*Work item:* Word for word, restate the lines of the listing from the one that holds "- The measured" through the very last line, and nothing more.

= Beginning of Section =

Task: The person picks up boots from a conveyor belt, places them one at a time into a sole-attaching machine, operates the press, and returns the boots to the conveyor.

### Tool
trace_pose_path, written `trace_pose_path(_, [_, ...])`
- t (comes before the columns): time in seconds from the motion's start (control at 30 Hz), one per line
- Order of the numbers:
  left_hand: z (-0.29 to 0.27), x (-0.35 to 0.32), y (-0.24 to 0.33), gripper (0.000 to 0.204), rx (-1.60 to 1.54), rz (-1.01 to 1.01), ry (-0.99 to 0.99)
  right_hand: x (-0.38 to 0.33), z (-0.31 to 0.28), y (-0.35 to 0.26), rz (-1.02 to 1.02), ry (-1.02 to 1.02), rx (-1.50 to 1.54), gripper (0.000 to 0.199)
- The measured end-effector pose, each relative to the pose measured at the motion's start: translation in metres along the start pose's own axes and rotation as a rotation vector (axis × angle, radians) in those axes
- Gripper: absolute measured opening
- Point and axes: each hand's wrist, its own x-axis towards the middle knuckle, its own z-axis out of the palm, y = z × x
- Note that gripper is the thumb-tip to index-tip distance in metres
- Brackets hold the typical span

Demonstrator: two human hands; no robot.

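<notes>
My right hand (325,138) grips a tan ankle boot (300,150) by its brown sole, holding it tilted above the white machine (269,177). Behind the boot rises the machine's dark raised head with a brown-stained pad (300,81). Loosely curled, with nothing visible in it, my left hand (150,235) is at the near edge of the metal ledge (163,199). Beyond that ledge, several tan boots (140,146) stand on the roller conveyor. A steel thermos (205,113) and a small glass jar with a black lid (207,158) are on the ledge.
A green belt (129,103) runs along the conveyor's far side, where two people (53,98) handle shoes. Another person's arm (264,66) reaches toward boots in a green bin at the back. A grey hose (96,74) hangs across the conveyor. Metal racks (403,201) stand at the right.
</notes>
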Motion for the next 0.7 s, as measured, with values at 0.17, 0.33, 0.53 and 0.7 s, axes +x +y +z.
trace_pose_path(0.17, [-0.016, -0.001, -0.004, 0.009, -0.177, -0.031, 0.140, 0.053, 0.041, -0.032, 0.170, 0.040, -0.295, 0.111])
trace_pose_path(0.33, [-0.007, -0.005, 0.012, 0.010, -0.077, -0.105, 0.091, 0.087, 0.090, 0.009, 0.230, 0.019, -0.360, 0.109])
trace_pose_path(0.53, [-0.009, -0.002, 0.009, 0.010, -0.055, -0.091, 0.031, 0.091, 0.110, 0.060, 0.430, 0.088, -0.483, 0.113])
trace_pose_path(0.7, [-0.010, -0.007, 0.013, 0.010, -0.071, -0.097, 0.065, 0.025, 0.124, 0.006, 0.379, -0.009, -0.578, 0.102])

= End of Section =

*Task response:*
- The measured end-effector pose, each relative to the pose measured at the motion's start: translation in metres along the start pose's own axes and rotation as a rotation vector (axis × angle, radians) in those axes
- Gripper: absolute measured opening
- Point and axes: each hand's wrist, its own x-axis towards the middle knuckle, its own z-axis out of the palm, y = z × x
- Note that gripper is the thumb-tip to index-tip distance in metres
- Brackets hold the typical span

Demonstrator: two human hands; no robot.

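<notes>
My right hand (325,138) grips a tan ankle boot (300,150) by its brown sole, holding it tilted above the white machine (269,177). Behind the boot rises the machine's dark raised head with a brown-stained pad (300,81). Loosely curled, with nothing visible in it, my left hand (150,235) is at the near edge of the metal ledge (163,199). Beyond that ledge, several tan boots (140,146) stand on the roller conveyor. A steel thermos (205,113) and a small glass jar with a black lid (207,158) are on the ledge.
A green belt (129,103) runs along the conveyor's far side, where two people (53,98) handle shoes. Another person's arm (264,66) reaches toward boots in a green bin at the back. A grey hose (96,74) hangs across the conveyor. Metal racks (403,201) stand at the right.
</notes>
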Motion for the next 0.7 s, as measured, with values at 0.17, 0.33, 0.53 and 0.7 s, axes +x +y +z.
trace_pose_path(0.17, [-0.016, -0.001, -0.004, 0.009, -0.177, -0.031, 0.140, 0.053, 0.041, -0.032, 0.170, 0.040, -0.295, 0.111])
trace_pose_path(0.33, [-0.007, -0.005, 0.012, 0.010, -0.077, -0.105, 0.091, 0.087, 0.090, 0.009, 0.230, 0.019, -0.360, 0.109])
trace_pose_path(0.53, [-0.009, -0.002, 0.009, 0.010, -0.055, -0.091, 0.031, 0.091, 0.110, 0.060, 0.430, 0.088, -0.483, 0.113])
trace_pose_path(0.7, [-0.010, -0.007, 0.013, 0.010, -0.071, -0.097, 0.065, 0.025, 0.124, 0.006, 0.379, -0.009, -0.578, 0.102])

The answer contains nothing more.